__Required action__:
Return each line below holding the string "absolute".

╔══

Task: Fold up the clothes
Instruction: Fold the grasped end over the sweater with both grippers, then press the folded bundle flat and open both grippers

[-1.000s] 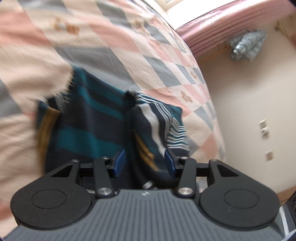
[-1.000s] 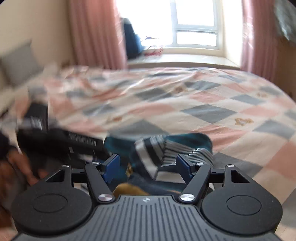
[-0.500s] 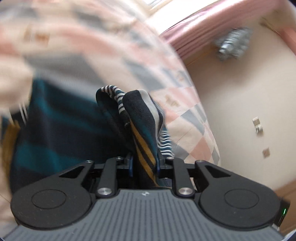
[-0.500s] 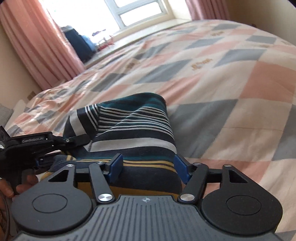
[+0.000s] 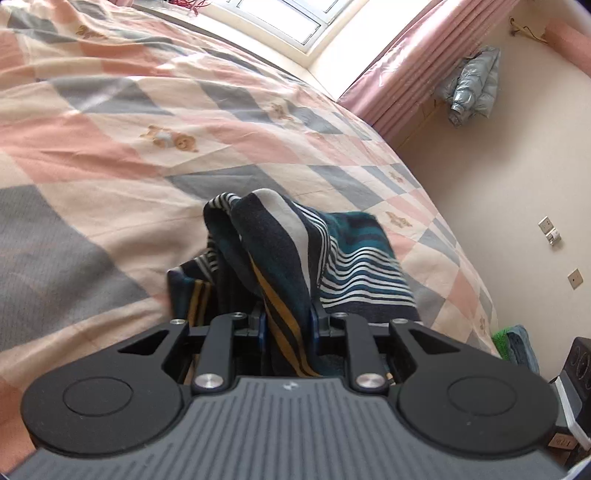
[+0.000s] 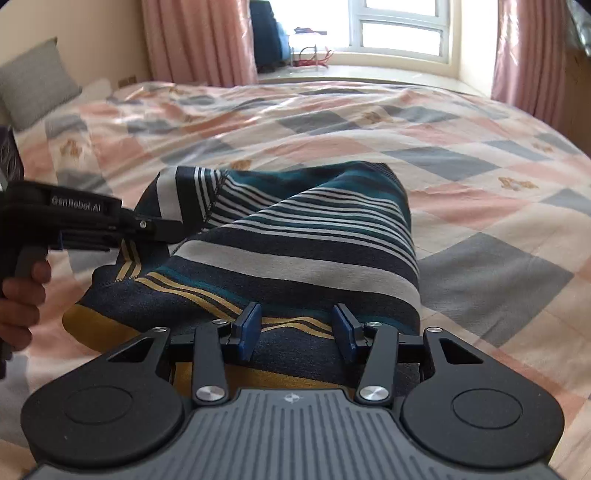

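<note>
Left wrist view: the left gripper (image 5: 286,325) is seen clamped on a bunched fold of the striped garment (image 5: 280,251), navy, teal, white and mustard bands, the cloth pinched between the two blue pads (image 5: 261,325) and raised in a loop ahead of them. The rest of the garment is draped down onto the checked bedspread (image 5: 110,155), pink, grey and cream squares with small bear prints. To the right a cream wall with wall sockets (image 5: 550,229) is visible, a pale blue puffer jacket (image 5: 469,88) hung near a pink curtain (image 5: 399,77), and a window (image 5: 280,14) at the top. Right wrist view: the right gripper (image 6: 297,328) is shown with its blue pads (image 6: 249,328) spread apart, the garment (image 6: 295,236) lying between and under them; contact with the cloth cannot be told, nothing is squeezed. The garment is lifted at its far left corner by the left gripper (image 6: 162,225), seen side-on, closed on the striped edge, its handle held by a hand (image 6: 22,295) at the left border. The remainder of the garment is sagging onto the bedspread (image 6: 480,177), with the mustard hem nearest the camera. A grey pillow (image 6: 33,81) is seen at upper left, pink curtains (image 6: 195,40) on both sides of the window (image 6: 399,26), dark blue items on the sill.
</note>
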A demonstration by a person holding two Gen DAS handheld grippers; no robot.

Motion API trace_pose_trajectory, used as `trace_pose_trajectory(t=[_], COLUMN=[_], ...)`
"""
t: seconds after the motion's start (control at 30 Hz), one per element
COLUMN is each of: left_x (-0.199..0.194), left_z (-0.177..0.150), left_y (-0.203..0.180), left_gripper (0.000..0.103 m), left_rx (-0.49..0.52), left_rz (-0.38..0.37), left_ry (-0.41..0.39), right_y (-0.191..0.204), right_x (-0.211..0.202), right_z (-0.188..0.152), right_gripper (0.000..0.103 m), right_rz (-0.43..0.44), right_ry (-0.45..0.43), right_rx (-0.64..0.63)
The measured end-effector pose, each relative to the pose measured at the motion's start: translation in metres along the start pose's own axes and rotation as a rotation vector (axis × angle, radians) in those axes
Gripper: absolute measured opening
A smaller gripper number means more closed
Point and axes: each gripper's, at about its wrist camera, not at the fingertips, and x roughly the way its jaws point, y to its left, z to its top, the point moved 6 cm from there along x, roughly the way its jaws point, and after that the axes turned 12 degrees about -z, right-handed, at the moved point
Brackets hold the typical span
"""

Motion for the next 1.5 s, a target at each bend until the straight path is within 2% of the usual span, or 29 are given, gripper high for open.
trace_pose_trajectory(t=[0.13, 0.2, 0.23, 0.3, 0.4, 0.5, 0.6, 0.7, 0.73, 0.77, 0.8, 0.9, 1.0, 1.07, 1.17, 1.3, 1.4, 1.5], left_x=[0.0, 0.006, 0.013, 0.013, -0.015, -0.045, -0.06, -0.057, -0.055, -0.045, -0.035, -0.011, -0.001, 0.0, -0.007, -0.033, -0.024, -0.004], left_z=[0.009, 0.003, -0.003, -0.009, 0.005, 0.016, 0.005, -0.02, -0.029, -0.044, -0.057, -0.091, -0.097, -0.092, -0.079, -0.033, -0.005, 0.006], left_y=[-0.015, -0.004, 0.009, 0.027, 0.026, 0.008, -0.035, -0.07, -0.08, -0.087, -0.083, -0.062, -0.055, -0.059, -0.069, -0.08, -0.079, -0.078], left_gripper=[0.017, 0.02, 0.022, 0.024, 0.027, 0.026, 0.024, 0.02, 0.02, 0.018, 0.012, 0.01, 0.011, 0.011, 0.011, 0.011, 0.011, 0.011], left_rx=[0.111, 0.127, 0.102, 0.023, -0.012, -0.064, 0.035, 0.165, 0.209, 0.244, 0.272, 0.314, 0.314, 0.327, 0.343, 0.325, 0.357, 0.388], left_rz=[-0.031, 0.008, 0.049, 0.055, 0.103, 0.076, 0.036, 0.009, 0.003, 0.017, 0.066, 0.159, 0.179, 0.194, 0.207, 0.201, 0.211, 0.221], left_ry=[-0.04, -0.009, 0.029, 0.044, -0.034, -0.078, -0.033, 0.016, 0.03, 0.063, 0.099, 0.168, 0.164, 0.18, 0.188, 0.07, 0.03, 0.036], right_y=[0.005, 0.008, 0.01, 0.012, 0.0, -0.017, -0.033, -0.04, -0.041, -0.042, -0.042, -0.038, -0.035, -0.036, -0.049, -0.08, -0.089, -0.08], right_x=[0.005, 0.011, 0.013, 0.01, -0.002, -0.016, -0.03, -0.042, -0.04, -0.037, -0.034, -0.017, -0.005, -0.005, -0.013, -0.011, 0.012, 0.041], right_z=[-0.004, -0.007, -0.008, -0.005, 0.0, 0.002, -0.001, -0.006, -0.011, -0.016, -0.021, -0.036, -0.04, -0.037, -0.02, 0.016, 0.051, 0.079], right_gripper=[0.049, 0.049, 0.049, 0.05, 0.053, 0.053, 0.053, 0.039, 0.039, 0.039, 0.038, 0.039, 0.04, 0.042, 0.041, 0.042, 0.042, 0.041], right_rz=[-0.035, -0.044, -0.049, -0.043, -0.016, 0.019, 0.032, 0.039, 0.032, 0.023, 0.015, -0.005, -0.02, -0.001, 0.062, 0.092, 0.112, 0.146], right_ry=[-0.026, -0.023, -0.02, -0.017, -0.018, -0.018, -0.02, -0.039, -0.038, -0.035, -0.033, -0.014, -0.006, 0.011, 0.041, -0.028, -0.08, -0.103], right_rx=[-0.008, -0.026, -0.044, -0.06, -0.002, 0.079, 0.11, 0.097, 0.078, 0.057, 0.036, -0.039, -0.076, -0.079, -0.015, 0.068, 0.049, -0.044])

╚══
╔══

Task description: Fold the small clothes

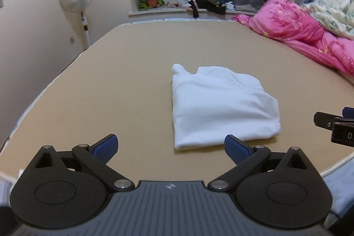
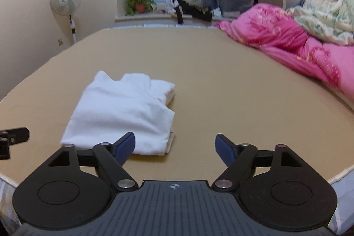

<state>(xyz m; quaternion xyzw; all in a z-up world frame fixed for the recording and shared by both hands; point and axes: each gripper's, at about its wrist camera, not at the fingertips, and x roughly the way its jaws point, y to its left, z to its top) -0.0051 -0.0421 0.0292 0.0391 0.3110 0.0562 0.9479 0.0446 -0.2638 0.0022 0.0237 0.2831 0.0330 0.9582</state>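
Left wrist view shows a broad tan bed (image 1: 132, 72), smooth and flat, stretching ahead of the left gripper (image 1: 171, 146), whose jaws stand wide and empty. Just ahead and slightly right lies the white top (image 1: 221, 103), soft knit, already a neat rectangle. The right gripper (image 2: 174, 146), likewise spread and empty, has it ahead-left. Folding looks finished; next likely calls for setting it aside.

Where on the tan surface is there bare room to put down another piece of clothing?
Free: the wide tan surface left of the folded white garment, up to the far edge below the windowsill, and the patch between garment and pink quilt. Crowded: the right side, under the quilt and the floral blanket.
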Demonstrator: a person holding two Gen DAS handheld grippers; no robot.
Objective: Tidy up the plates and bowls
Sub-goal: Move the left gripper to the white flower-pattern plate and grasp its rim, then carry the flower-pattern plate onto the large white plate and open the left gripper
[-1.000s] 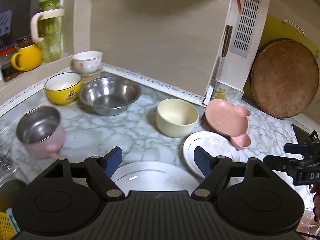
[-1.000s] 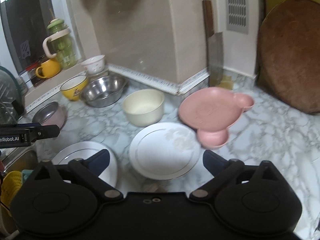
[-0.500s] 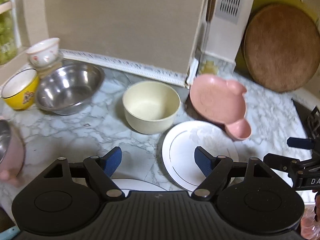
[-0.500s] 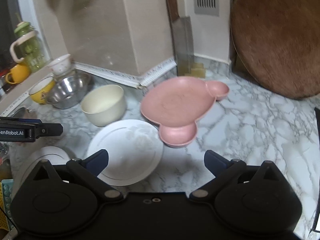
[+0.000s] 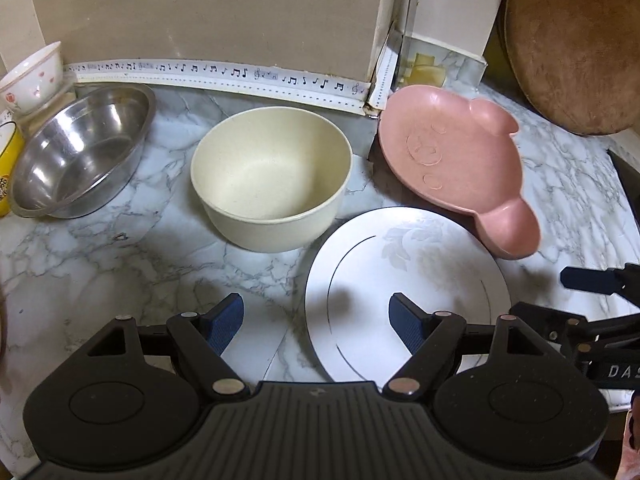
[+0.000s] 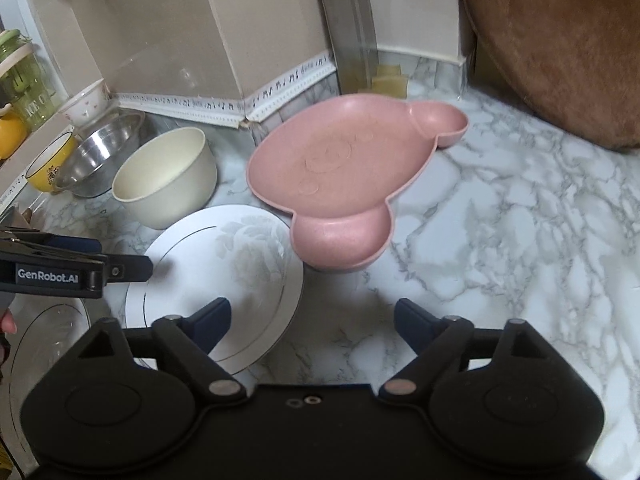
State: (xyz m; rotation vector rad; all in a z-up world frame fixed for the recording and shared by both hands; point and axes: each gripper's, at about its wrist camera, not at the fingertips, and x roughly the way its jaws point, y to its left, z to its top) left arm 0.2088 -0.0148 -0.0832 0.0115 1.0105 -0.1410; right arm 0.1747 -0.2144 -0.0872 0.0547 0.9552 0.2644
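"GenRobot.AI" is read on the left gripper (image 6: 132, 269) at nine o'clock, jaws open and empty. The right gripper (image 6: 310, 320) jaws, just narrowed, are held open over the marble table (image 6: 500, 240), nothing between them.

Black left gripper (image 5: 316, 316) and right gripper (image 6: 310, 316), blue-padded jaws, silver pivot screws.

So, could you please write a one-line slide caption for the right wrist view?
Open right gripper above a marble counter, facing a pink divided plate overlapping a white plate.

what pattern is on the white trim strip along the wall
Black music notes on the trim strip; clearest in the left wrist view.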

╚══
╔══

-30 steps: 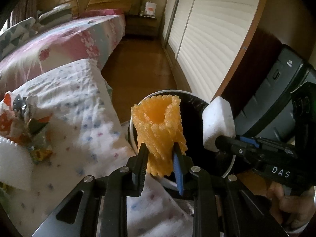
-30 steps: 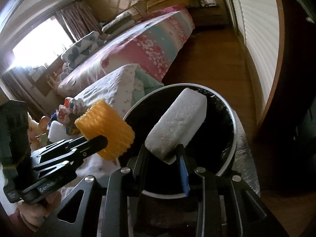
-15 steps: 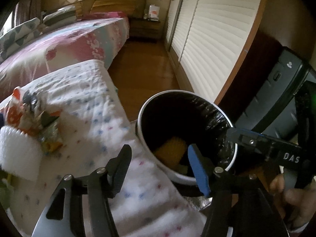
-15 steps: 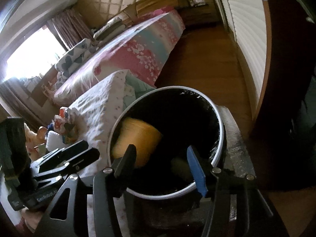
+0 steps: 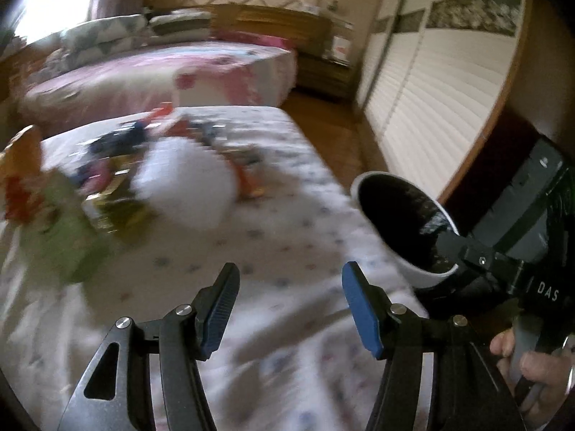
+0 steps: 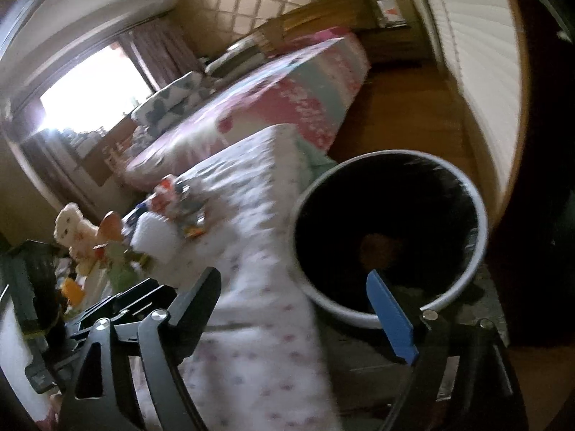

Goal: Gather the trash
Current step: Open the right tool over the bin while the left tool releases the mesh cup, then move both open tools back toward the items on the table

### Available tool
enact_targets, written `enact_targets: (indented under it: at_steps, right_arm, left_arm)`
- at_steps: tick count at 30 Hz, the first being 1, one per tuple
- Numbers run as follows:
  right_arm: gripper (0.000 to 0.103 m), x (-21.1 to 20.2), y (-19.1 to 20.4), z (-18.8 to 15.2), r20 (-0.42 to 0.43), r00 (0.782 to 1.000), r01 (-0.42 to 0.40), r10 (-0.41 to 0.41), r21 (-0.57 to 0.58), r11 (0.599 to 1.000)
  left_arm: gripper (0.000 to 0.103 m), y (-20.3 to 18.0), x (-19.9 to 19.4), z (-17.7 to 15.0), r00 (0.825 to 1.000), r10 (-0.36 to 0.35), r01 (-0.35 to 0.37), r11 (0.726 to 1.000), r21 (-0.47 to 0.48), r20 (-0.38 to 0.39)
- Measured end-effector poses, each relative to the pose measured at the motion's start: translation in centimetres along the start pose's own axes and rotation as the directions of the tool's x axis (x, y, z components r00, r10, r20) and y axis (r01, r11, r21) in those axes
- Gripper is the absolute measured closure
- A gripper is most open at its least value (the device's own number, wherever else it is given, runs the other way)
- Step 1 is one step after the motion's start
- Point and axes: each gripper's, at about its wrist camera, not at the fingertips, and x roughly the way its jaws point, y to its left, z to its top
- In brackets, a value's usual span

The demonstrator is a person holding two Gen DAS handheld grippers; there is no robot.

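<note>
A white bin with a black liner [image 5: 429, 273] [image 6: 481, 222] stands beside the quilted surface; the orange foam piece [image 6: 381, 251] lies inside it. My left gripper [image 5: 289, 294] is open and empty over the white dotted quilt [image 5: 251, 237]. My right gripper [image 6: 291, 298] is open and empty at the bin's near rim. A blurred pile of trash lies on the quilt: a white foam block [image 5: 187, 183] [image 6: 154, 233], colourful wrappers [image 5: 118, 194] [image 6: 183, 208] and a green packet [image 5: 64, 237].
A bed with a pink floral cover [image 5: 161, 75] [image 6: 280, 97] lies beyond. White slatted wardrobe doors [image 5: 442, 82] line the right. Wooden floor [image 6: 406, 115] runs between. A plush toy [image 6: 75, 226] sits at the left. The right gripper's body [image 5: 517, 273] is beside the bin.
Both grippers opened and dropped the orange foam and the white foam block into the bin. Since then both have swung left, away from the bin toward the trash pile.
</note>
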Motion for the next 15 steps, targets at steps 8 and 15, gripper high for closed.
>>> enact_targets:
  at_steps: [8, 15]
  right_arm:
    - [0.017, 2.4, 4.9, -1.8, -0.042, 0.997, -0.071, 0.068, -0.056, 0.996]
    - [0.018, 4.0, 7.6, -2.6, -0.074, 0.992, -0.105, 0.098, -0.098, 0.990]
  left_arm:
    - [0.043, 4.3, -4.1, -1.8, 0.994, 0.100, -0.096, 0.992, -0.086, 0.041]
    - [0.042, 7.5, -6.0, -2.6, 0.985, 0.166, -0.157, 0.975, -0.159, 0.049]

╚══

__Task solution__:
Gripper: absolute measured opening
- Gripper is the absolute measured closure

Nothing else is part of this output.